**Problem:**
Below are entries; work out how many of their lines include the string "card", and reply with the number only.

(Stored records)
=== Begin Enclosure ===

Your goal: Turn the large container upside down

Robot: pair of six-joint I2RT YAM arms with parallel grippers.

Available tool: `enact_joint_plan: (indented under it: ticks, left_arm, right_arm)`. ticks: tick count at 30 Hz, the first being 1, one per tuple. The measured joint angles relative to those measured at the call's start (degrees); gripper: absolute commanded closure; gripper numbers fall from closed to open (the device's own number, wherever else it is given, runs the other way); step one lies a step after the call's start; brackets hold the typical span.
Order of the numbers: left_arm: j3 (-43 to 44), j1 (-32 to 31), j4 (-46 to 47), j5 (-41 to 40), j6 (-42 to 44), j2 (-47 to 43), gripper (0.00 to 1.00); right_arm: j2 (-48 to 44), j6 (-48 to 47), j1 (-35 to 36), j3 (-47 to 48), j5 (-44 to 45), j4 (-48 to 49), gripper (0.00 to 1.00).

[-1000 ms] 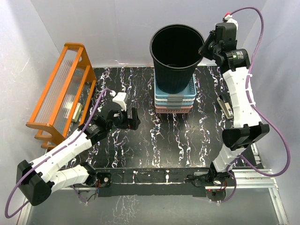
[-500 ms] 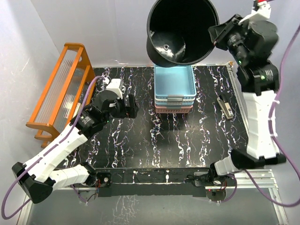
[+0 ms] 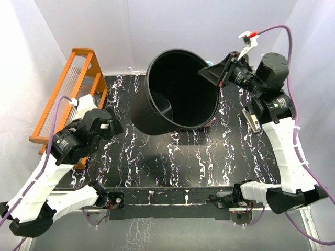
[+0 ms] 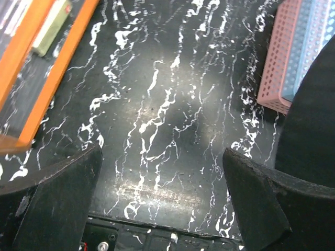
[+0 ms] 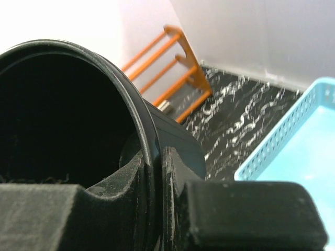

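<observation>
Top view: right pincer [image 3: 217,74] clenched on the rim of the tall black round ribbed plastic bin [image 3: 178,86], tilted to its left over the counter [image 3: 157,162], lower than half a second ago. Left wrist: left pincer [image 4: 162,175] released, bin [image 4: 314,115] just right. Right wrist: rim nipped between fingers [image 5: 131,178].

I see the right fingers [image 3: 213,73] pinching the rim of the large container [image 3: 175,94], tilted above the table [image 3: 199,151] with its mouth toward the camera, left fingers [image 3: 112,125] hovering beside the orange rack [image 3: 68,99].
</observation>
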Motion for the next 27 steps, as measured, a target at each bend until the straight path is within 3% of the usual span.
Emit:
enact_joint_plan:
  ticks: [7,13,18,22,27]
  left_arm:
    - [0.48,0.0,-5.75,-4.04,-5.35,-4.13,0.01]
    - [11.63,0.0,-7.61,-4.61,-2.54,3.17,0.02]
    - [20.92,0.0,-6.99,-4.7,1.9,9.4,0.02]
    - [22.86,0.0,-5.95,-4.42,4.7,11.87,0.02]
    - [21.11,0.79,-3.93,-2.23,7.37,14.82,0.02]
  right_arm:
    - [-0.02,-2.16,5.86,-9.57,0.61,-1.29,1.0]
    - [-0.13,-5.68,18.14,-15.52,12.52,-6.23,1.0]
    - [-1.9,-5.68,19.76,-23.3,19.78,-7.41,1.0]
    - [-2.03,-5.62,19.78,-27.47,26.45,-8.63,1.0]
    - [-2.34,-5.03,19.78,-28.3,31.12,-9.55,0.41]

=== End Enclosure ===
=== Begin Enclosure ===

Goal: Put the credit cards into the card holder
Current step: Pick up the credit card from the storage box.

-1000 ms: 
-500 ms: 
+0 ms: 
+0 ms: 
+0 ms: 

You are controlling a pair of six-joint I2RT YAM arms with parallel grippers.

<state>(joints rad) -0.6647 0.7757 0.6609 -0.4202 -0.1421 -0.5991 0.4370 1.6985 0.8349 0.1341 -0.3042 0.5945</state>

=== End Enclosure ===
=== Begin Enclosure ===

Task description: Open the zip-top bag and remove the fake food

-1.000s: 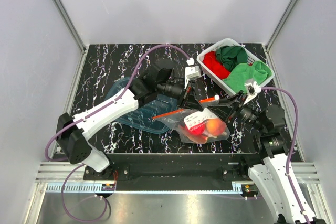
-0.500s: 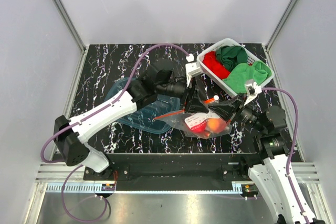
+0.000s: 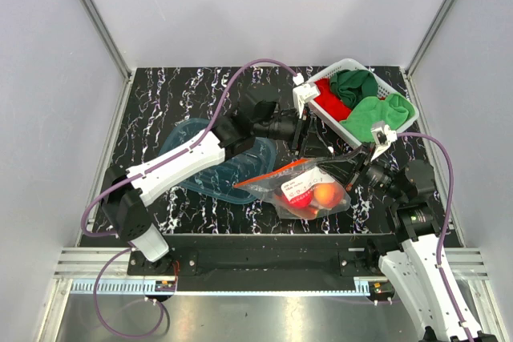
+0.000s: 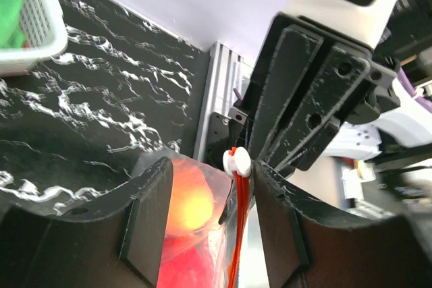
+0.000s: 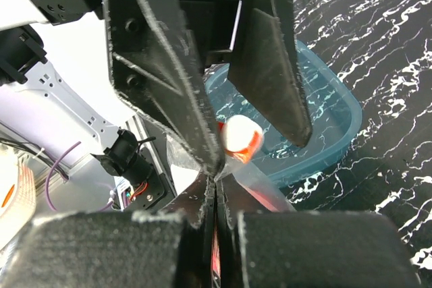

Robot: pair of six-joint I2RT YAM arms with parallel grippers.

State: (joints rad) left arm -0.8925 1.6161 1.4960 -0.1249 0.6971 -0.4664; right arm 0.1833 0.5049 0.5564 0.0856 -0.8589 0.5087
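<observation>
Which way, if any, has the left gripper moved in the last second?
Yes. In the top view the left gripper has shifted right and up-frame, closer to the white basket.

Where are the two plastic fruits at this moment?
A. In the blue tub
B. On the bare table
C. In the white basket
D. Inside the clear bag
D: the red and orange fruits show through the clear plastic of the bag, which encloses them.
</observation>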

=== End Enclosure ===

**Your solution:**
2